Splunk Search

Help with Regex

newbie2tech
Communicator

Hi All,

Need help with regex for extracting desired output from below patterns. I have ecommerce site where we want to find out navigation stats, i have field called uri which has values as listed below.

I want to have a regex which will help me report stats by rolling up higher level instead of individual views.

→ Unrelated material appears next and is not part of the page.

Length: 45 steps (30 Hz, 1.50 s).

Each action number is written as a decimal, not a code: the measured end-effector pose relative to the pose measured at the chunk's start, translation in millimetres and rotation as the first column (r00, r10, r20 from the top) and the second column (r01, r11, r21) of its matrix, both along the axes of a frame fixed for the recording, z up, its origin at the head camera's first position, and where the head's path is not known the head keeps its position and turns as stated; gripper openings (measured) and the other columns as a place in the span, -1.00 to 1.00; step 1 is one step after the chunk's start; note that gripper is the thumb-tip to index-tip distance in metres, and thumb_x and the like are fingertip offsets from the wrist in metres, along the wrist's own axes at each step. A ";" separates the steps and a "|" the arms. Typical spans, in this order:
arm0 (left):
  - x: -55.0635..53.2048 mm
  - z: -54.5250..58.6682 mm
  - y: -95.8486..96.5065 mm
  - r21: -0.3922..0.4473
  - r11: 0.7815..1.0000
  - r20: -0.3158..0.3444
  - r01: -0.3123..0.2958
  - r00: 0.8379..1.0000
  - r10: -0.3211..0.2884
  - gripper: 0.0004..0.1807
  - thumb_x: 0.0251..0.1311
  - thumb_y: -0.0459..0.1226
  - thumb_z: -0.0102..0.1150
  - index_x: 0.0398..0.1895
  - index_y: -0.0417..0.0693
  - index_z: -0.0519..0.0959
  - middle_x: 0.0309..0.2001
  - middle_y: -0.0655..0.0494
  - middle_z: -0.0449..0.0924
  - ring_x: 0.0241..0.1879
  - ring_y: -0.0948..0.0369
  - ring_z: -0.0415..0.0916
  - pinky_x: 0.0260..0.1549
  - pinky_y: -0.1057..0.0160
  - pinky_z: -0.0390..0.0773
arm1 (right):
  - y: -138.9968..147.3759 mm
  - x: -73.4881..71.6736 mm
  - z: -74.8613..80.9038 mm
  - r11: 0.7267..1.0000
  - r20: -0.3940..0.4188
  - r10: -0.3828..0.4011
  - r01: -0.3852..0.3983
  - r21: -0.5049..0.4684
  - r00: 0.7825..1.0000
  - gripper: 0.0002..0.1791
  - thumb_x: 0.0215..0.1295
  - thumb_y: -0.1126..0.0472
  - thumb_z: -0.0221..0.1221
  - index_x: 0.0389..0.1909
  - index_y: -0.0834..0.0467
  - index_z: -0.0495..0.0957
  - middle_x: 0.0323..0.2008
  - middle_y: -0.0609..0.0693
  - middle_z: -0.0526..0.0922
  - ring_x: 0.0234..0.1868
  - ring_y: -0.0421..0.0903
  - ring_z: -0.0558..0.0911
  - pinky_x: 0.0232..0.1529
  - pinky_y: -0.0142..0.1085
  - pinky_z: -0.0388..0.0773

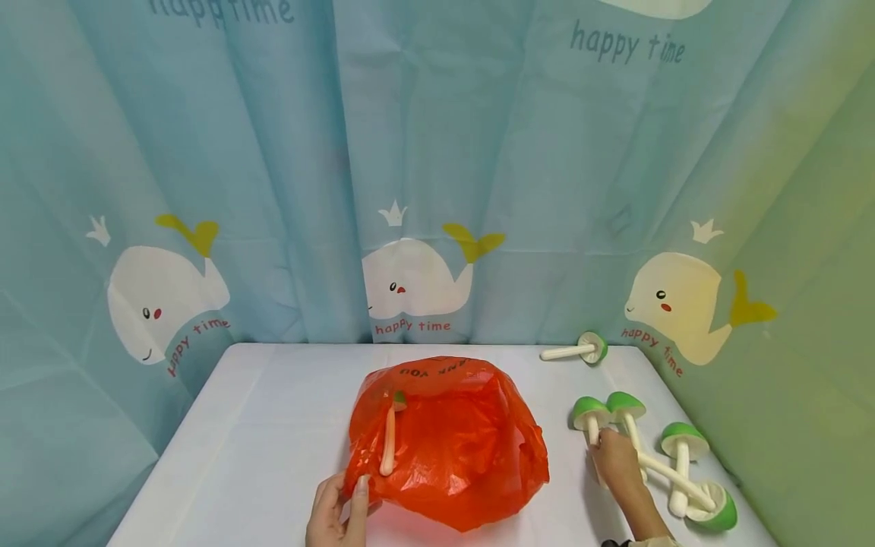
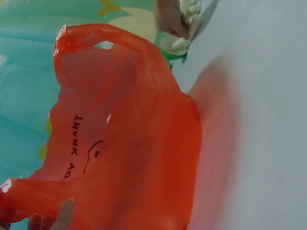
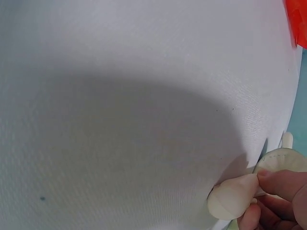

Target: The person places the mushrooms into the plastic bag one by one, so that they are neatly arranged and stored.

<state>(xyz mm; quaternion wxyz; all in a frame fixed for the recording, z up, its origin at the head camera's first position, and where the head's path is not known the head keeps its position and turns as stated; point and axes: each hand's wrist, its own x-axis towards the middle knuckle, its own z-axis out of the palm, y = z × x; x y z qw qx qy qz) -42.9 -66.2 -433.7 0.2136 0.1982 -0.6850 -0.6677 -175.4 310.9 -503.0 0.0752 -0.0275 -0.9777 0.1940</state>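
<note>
A red plastic bag [image 1: 472, 486] stands with its mouth spread open. My left hand [image 1: 340, 510] pinches its near left edge between thumb and fingers. Inside the bag, on its left, lies a toy mushroom [image 1: 388, 444] with a long pale stem. On the right, my right hand [image 1: 617, 460] grips the stem of a green-capped toy mushroom [image 1: 589, 410]; in the right wrist view the rounded stem end [image 3: 232, 197] pokes out past the thumb. Right beside it is another mushroom [image 1: 625, 405], its stem partly hidden by the hand.
Two more toy mushrooms lie crossed at the table's right edge, one cap [image 1: 683, 439] farther back and one cap [image 1: 724, 513] nearer. Another mushroom [image 1: 574, 351] rests at the back edge. A blue whale-print curtain [image 1: 437, 152] hangs behind the white table [image 1: 260, 425].
</note>
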 end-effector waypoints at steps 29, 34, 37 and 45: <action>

Can this be achieved using single regex, right now i have 4 different regexes, 1 for each of the patterns and then collating those numbers to generate the summary. Wanted to check if this can be achieved using single regex.

uri field sample values
/Home/
/Home/account-settings/
/Home/men/clothing-360/XXL
/Home/men-kids/summerwear/1059770200
/Home/women-athelets/shoes/1793254100?tab=kobe-xyz
/Home/article/reviews/?id=reviewsMetadata-abc033
/Home/account-summary?actions=[setAccountType:personal;selectTab:rewards]
/Home/search?q=2016%20%20form%201099

desired output

/Home/
/Home/account-settings/
/Home/men/clothing-360/
/Home/men-kids/summerwear/
/Home/women-athelets/shoes
/Home/article/reviews/
/Home/account-summary or /Home/account-summary?
/Home/search or /Home/search?

Please let me know if any further information is needed. I am on 6.5.2

Tags (2)
0 Karma
1 Solution

somesoni2
Revered Legend

Try like this (everything except last line is to generate sample data, replace it with your search)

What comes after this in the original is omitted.